Les quatre principaux candidats présentent des visions radicalement différentes. C’est l’un des aspects les plus problématiques de la campagne.
Vous avez évoqué des voix protestataires. Sont-ils aussi derrière Macron ? Sa popularité vise-t-elle à trouver un nouveau visage et à punir l’establishment actuel ? C’est un candidat très novice en politique, sans aucun parti derrière lui.

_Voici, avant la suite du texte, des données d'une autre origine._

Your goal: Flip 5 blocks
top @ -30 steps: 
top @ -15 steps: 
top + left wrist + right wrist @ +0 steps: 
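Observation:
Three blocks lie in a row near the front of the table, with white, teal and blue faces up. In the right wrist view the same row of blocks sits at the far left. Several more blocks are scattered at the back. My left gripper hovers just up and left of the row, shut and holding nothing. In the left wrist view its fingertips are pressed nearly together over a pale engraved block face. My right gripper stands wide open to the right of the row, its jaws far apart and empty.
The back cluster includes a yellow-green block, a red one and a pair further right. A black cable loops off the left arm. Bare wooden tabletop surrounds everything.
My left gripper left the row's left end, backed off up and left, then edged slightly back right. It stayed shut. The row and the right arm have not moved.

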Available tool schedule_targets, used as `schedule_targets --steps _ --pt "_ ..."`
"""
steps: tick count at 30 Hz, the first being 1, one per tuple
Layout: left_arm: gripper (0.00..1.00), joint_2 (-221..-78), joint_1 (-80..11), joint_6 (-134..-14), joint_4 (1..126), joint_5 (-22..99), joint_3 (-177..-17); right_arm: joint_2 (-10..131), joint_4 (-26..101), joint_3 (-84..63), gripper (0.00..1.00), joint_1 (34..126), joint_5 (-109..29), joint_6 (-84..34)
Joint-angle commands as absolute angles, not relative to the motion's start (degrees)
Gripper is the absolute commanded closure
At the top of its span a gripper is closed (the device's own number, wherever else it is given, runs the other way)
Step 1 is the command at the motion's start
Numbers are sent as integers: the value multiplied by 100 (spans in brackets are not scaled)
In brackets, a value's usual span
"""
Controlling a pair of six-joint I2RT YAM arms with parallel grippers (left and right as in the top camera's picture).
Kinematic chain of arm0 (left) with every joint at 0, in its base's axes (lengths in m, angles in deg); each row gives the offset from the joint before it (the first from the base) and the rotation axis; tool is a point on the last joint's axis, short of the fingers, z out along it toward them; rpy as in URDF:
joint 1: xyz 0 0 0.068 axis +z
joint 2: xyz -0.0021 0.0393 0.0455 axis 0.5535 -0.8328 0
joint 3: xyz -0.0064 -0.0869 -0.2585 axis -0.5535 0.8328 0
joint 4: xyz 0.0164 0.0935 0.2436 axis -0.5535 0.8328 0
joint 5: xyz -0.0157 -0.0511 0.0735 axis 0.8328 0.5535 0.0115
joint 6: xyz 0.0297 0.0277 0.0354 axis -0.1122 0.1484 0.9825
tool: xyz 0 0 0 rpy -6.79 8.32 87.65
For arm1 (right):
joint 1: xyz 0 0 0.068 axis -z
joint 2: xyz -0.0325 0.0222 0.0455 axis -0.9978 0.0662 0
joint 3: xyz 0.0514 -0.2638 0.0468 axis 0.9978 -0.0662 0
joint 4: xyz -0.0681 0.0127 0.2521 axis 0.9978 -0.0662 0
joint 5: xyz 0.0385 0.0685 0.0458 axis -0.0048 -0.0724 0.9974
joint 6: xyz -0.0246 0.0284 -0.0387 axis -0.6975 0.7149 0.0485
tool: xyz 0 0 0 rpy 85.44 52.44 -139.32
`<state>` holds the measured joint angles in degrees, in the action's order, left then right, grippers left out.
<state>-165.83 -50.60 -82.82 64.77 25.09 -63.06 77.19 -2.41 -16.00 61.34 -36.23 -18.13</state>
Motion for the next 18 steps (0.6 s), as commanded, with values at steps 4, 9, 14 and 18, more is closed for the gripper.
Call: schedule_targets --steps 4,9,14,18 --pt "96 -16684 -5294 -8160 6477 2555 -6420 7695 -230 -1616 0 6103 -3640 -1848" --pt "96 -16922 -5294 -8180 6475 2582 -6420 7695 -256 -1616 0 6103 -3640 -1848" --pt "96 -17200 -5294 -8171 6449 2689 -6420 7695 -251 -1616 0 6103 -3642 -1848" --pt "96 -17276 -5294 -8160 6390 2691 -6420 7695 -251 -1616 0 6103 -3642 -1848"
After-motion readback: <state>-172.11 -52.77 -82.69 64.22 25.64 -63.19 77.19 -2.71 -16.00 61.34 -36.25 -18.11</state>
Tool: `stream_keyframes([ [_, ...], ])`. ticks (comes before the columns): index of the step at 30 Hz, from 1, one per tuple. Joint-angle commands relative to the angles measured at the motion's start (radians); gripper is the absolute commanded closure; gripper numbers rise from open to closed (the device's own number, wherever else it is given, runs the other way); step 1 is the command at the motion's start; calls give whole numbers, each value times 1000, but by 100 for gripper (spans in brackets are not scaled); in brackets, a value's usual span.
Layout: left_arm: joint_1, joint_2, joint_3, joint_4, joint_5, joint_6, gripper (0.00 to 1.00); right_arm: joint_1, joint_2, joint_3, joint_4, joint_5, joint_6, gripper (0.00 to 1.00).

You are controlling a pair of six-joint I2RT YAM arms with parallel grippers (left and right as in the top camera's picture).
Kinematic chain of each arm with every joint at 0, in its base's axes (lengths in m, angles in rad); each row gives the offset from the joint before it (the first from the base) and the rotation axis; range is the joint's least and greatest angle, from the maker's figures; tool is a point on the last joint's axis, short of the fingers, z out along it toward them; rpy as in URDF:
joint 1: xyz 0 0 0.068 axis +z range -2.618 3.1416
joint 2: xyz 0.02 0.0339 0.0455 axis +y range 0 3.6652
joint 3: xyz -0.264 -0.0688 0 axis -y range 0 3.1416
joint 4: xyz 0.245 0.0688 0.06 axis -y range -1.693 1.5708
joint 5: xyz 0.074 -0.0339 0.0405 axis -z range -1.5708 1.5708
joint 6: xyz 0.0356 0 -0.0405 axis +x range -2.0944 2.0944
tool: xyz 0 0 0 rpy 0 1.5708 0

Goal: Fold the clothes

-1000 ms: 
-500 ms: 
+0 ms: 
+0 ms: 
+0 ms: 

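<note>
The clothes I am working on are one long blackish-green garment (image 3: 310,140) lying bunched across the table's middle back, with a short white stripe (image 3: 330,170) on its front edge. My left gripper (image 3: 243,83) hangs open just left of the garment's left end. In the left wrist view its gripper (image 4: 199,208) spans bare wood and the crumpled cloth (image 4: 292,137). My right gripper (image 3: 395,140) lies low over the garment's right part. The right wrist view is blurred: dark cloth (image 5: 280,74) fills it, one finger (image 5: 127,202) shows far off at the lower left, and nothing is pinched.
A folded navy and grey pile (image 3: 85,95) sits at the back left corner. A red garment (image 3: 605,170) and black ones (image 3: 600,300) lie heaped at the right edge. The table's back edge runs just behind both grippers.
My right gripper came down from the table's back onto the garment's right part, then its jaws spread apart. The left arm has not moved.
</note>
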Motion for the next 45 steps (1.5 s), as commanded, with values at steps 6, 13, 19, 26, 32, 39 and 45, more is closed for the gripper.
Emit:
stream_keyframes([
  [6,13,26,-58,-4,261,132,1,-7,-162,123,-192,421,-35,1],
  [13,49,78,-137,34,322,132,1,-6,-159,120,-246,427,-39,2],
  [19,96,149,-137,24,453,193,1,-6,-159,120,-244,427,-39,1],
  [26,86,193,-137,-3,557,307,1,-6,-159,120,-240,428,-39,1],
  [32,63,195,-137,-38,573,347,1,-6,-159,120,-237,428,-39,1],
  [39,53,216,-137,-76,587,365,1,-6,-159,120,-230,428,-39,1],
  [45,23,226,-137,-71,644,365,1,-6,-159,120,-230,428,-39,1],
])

Oui. Je dirais que son soutien repose sur des voix de protestation civilisées. Macron est essentiellement le produit des échecs des primaires socialistes et conservatrices. Ils ont produit des candidats très éloignés des positions centrales de leurs propres partis. Macron est donc en mesure d’« occuper » l’espace centriste. Bien entendu, Fillon a été encore plus touché par le scandale de l’argent contre une femme. Un vote pour Macron est aussi une protestation dans le sens où il reflète l’échec plus large des partis traditionnels au pouvoir. Ils n’ont pas réussi à sortir la France de la crise et à en faire un pays du XXIe siècle.